Liputan6.com, Jakarta - BPJS Kesehatan mengakui, masyarakat banyak yang membuat aduan mengenai sejumlah aspek. Mulai kasus diskriminasi dari pihak fasilitas layanan kesehatan hingga perlakuan tenaga kesehatan.
Direktur Utama BPJS Kesehatan Ali Ghufron Mukti menilai masyarakat sering kali salah persepsi mengenai beberapa aduan yang disampaikan. Sebab, sejumlah aduan dari masyarakat tidak sepenuhnya masuk ranah BPJS Kesehatan.
Advertisement
Ghufron menyatakan, Kementerian Kesehatan, Pemerintah Daerah (Pemda), dan BPJS Kesehatan memiliki peran yang berbeda dalam pelayanan fasilitas kesehatan.
"Jadi kalau terkait dengan teori supply and demand, maka yang supply itu tentu tugas dan tanggung jawab Kementerian Kesehatan dan Pemda," kata Ghufron kepada Liputan6.com.
Dia menambahkan, "Jadi, termasuk Kementerian Kesehatan bikin regulasi. BPJS itu dari sisi demand side, jaminan atas akses pelayanan kesehatan tanpa kesulitan keuangan."
Ghufron mencontohkan, di daerah terdepan, terpencil, dan tertinggal atau 3T dan beberapa kota, masyarakat peserta BPJS mengeluhkan akses pelayanan yang jauh, fasilitas kurang memadai, tidak ada ketersediaan obat atau kosong, sampai dokter tidak sesuai jadwal. Dia menegaskan, hal tersebut bukanlah tanggung jawab dari BPJS Kesehatan.
Namun, untuk aduan pelayanan administrasi atau antrean pasien, BPJS kesehatan akan terus melakukan perbaikan. "Pelayanan kesehatan memang masih ada antrean tadi, dulunya panjang sekali ya ada enam jam, lima jam, sekarang rata-rata dua sampai tiga jam dan kita sudah bikin antrean online," Ghufron menjelaskan.

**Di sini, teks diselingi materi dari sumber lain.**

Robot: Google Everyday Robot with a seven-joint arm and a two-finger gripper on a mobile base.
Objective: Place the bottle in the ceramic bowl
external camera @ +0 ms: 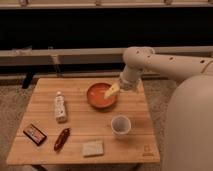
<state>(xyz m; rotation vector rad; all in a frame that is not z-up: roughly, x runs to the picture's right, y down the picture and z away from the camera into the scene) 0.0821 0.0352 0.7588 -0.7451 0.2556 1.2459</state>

Ombudsman Minta Fasilitas Kesehatan Sediakan Pelayanan Pengaduan
Sementara itu, Ombudsman RI menerima banyak keluhan mengenai pelayanan yang tak sesuai kepada peserta BPJS Kesehatan di berbagai pusat kesehatan ataupun Rumah Sakit (RS). Anggota Ombudsman Robert Na Endi Jaweng menyatakan ada ribuan aduan yang disampaikan oleh para peserta BPJS Kesehatan setiap tahunnya.
Endi pun meminta pusat kesehatan dan RS dapat menempatkan unit kerja informasi dan pengaduan untuk menangani berbagai keluhan para pasien. Selain itu orang yang mengisi unit kerja tersebut dituntut memiliki kemampuan penguasaan informasi cukup mumpuni.
"Bahwa nanti yang menangani itu unit kerja teknis itu tentu operasionalnya, tetapi dia harus bisa menjelaskan secara komperehensif. Jangan pernah kemudian sekadar mencari informasi, sekadar mengadu, orang kemudian di-ping-pong sana-sini, enggak boleh. Harus satu titik akses di unit kerja informasi dan pengaduan itulah semua dia peroleh," kata Endi kepada Liputan6.com.
Kemudian bagian unit kerja tersebut juga harus diisi oleh orang-orang yang memiliki empati hingga kematangan emosional. Sebab orang-orang yang mengajukan pengaduan rata-rata diselimuti rasa panik, cemas, hingga kemarahan.
"Jangan sampai kemudian orang yang mengisi unit kerja pengaduan kemudian juga orang yang membalas dengan kemarahan, wah itu tambah ramai itu. Jadi, kami meminta benar rumah sakit untuk tempatkan unit kerja pengaduan anda, tempatkan unit kerja informasi diisi oleh orang-orang terbaik yang ada di sana," ucapnya.
RS Harus Layani Masyarakat
Menurut Endi, hal tersebut untuk memberikan kesan bahwa kehadiran RS merupakan tempat untuk melayani masyarakat dan memberi jaminan keselamatan.
Jadi, kata Endi, rumah sakit, bisnis rumah sakit, bisnis kesehatan bukan bisnis biasa, bukan bisnis yang sama dengan urusan sektoral-sektoral yang lain, jauh sekali.
"Karena itu, mereka yang bergerak di bidang kesehatan dari pemerintahnya, BPJS-nya, sampai pada fasilitas kesehatan, itu semua harus menyadari ini bahwa Anda mengemban misi kemanusiaan, mengemban tugas penting negara memberikan jaminan keselamatan rakyat," ujar Endi.